Diesel drivers could face rising taxes as the government considers reversing fuel duty cuts introduced in 2001.
Speaking to the London Evening Standard, transport secretary Patrick McLoughlin said reversing the tax breaks is “something the chancellor will need to look at in due course”.
Reduced rates of company car tax for diesel cars are also likely to be targeted. Both this and the reduced diesel fuel duty were introduced to encourage drivers into diesels for their lower CO2 emissions.
“In fairness they [the government at the time] thought they were doing the right thing. The consequences of what they did was to bring about a reduction in carbon,” McLoughlin said.
In recent times, the ongoing emissions scandal has brought the negative effects of NOx emissions into the public eye. The tax breaks, which were introduced by Gordon Brown and helped to bolster diesel sales considerably, are now being recognised by MPs as a mistake, given the harmful properties of NOx, even with the reduced CO2 levels taken into consideration.
Despite experts forecasting a sharp decline in the sales of diesel cars following the emissions scandal, the most recent set of industry figures revealed a 5% growth in diesel sales.
A spokesperson for the Society of Motor Manufacturers and Traders (SMMT) couldn’t speculate on what effect the raised costs may have on sales of diesel cars. However, Tamzen Isacsson, SMMT director of communications and international, said: “Demand for diesel cars in the UK remains very strong, with registrations in May up 5% - ahead of the overall market’s growth.
"British consumers still favour the latest diesel vehicles for their efficiency, performance and lower CO2 emissions, and the latest Euro 6 technology is helping to significantly reduce emissions.”
London mayor Sadiq Khan is also said to be looking at an additional charge in central London for cars, vans and lorries that contribute to pollution levels in the city centre.
Government consideration of tax rises follows calls from industry groups for a halt to diesel tax breaks and the introduction of charges for diesel drivers.

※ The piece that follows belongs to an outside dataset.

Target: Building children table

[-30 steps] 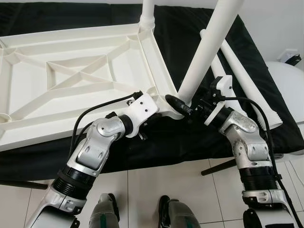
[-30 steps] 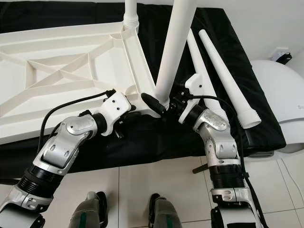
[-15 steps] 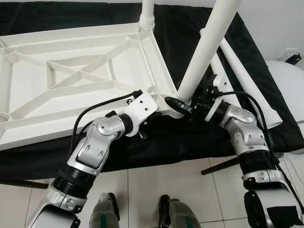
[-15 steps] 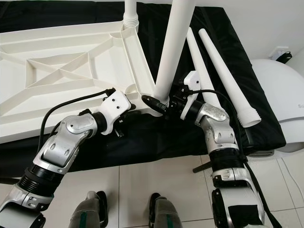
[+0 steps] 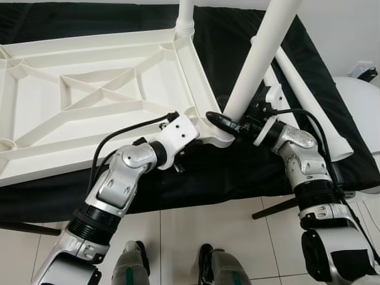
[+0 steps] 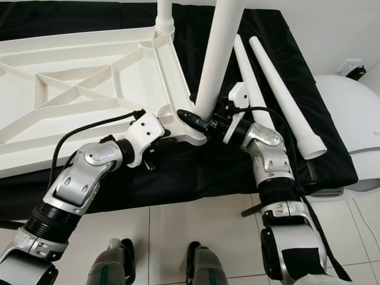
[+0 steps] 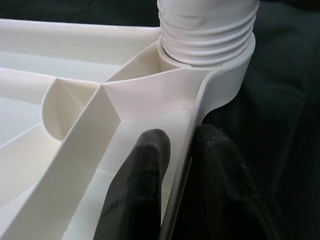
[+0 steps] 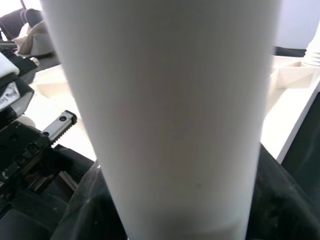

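On the black cloth (image 5: 237, 172) of a low bed, the white tabletop (image 5: 89, 113) is laid upside down, ribs upward. At its near right corner, a white leg (image 5: 258, 56) is stood upright in the socket, and its lower end is clasped by the right end effector (image 5: 228, 123). The tabletop's near rim is pinched by the left end effector (image 7: 175, 170), one finger (image 7: 145, 170) inside the rim and one outside. Another leg (image 6: 164, 15) is seated in the far right corner, and two loose legs (image 6: 279, 83) are laid along the cloth's right edge.
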Robot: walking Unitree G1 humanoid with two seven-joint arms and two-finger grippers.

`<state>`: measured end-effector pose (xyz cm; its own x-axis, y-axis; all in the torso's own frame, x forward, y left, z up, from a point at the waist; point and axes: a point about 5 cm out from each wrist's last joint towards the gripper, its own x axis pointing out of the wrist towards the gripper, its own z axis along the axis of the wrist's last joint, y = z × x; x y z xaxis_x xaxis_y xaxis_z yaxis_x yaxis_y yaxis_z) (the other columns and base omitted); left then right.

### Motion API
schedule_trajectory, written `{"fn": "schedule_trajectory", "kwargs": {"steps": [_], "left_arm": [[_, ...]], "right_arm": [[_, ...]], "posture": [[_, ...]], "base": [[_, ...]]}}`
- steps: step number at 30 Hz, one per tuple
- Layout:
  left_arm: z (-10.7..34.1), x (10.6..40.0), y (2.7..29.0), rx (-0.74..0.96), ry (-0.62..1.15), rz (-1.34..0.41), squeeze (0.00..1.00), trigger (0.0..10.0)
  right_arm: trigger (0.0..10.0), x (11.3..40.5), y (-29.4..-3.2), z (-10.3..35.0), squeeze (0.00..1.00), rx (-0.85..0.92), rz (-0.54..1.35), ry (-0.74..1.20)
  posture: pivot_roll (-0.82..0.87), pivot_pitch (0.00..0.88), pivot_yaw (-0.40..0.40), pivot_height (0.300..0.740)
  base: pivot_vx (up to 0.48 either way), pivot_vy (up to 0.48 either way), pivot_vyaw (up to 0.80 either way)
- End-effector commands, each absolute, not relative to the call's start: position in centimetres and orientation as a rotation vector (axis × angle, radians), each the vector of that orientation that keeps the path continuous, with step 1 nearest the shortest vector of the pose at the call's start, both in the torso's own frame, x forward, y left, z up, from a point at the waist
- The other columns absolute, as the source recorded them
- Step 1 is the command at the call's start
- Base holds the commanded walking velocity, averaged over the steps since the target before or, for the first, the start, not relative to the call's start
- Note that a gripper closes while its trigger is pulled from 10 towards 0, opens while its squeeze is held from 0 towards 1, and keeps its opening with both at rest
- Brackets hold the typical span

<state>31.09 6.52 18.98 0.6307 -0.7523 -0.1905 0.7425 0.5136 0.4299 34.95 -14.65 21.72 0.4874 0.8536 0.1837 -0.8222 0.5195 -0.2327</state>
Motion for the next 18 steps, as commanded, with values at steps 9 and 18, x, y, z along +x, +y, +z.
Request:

However, it’s still unknown just how far the measures will go and how much more diesel drivers will have to pay compared with current taxation levels.
A spokesperson for the Department for Transport was unable to give further details on the tax changes under consideration, but offered the following statement: “As the Secretary of State made clear, improving the UK’s air quality and cutting NOx emissions is a priority for this government. That is why we have committed more than £2billion for greener transport schemes since 2011 as part of our air quality strategy, with £600m over this parliament to support the uptake of electric cars. We are also investing in public transport, such as the Elizabeth Line, to help make journeys cleaner and greener.”. It's likely that if the idea comes into fruition, we'll hear more in the chancellor's autumn statement later this year.